Une première marche avait été franchie entre 2011 et 2013 avec le passage de 80 à 110 vaches. La nouvelle stabulation mise en service en février 2016 a constitué la seconde étape d’un projet longuement réfléchi. Outre la fourniture d’effluents supplémentaires pour alimenter la méthanisation qui fonctionne bien, l’agrandissement avait pour but d’optimiser la main-d’œuvre et d’améliorer le confort des animaux. Alors que les génisses étaient hébergées à 4 km du siège de l’exploitation, le troupeau est désormais regroupé sur un site unique. Ses conditions de logement se sont améliorées : « Jusqu’en février 2016, on faisait du lait avec 100 vaches dans un bâtiment pouvant en contenir 80. C’était serré. »
Cohérent, le projet a juste eu la malchance d’être concrétisé au mauvais moment. Le nouveau bâtiment construit en pleine crise laitière a été mis en service en février 2016, au cours d’une année climatiquement et économiquement très difficile. Les céréales n’ont pas dépassé les 35 q/ha avec des cours à 100 € la tonne. « Nous sommes dans nos objectifs d’évolution structurelle, mais pas dans nos objectifs économiques », note Simon. Alors que le projet d’agrandissement(1) avait été raisonné sur la base d’un prix payé de 340 €/1000 litres (qualité comprise), il n’est pas sûr que la paie de lait 2017 dépasse les 325 € (toutes primes confondues).
« Nous faisons moins de maïs et de coproduits, mais plus d’herbe et de méteil »

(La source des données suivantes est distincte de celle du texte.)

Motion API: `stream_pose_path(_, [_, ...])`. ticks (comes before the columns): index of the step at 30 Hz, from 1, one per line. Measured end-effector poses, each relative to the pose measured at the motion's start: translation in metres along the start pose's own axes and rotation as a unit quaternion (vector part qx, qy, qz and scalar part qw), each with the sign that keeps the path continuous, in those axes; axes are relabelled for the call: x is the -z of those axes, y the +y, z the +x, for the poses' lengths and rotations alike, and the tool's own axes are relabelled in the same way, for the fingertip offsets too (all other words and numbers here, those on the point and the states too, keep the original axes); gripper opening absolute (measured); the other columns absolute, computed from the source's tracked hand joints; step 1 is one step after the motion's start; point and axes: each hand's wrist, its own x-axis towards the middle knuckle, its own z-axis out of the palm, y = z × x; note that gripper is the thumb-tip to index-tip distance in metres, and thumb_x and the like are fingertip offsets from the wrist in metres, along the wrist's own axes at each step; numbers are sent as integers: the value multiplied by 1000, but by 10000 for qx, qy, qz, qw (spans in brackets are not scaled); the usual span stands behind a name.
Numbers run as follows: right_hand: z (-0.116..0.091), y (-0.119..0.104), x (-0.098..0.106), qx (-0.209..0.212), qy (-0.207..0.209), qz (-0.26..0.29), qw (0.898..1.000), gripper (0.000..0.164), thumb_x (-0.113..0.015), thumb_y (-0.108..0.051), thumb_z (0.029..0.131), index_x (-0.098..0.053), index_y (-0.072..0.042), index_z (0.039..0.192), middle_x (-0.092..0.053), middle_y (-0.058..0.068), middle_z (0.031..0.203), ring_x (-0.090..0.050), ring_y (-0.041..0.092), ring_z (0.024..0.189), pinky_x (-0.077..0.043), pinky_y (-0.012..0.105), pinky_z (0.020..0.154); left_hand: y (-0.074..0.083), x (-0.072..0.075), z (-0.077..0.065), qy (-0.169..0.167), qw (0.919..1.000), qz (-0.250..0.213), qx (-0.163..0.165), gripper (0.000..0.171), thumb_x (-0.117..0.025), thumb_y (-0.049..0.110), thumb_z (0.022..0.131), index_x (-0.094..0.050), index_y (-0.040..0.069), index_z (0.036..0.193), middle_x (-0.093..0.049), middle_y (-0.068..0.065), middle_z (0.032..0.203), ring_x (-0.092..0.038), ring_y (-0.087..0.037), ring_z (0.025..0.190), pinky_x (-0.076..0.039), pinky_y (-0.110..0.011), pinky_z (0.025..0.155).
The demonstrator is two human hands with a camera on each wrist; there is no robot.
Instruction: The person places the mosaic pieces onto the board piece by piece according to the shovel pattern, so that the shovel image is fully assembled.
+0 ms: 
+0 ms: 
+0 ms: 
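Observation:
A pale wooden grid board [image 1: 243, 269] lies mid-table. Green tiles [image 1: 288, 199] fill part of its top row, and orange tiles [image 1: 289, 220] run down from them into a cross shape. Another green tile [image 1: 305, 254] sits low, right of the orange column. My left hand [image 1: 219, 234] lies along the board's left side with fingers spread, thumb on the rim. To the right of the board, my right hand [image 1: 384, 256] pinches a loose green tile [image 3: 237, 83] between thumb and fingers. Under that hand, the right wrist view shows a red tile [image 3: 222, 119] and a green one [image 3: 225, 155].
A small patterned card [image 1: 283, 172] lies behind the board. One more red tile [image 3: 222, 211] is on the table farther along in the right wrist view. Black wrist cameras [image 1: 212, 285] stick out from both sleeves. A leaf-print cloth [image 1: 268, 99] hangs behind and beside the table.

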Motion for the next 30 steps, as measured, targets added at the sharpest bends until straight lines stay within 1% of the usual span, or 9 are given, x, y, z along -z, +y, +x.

La trésorerie est insuffisante. Entre l’augmentation des effectifs et la baisse du prix du lait, il a manqué 100 000 € l’an passé. Les 40 000 € de la méthanisation bouchent une partie du trou, mais cela ne suffit pas. « Notre fonds de roulement est insuffisant, soulignent les éleveurs. Heureusement, l’une de nos deux banques, le Crédit agricole, nous soutient. Nous sommes en négociation pour rallonger de trois ans la durée de nos prêts bâtiment, initialement prévus sur quinze. L’insuffisance de trésorerie est un frein. Pas question pour le moment de monter comme prévu à 1,4 million de litres de lait, ce qui permettrait de mieux optimiser notre investissement ou de booster la méthanisation. Le manque de soutien de notre seconde banque, le Crédit mutuel, nous déçoit profondément. »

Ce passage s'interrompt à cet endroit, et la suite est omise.